Impatto sui cittadini e sulle comunità locali
Le testimonianze raccolte in alcuni centri evidenziano come in comunità di piccole dimensioni la riorganizzazione dei servizi sanitari possa avere effetti immediati sulla quotidianità: assenze di figure come l’ufficiale sanitario o la carenza di sostituti per medici di famiglia e pediatri si sommano al cambiamento della sede della guardia medica e generano un senso di abbandono tra i residenti. In un paese di circa 1.400 abitanti, la scomparsa di servizi fondamentali ha suscitato preoccupazione e richieste di chiarimenti da parte della popolazione.
La gestione dei trasferimenti implica non solo il riordino degli spazi, ma anche l’organizzazione dei turni, la copertura territoriale e la regolazione delle modalità di accesso. Numero unico 116117 emerge come strumento essenziale per orientare gli utenti, ma la sua efficacia dipende dalla completezza delle informazioni in rete e dalla capacità di indirizzare correttamente alle sedi di competenza.

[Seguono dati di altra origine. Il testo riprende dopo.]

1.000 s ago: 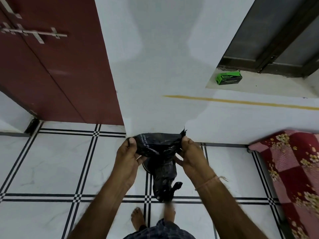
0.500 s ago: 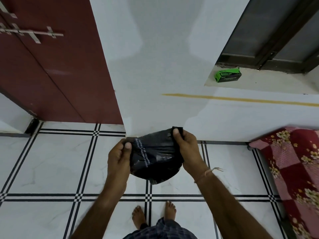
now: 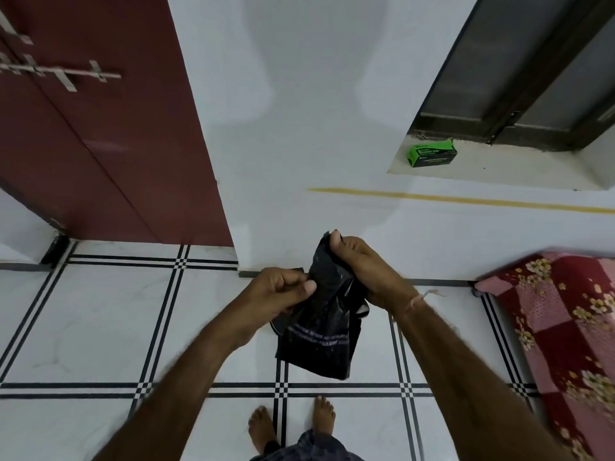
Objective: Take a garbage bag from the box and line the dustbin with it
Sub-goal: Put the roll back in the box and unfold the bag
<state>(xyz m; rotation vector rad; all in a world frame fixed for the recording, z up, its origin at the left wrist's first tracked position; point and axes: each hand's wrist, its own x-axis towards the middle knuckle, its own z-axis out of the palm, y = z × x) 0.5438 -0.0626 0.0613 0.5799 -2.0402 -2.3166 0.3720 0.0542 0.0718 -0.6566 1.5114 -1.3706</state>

Indicazioni operative per gli utenti dell’Aquila
Per chi utilizza il servizio all’Aquila è importante sapere che, dal 18 giugno, la sede della Continuità Assistenziale sarà all’interno dell’ospedale San Salvatore, nella Casa della Comunità (Edificio Delta 6, piano -1). Gli utenti dovranno presentarsi presso quella collocazione per tutte le necessità legate alla guardia medica: l’eventuale contatto preventivo con il numero unico 116117 può facilitare l’orientamento verso il giusto punto di accesso.
La raccomandazione per chiunque riscontri difficoltà o incongruenze dopo il trasferimento è di segnalare tempestivamente i disservizi alle strutture competenti, così da permettere adeguamenti organizzativi rapidi. In contesti dove il cambiamento è avvenuto senza criticità, la definizione di orari, ingressi e responsabilità ha contribuito a una transizione più fluida; nelle situazioni critiche, invece, la mancanza di comunicazione ha determinato spostamenti e costi imprevisti per gli utenti.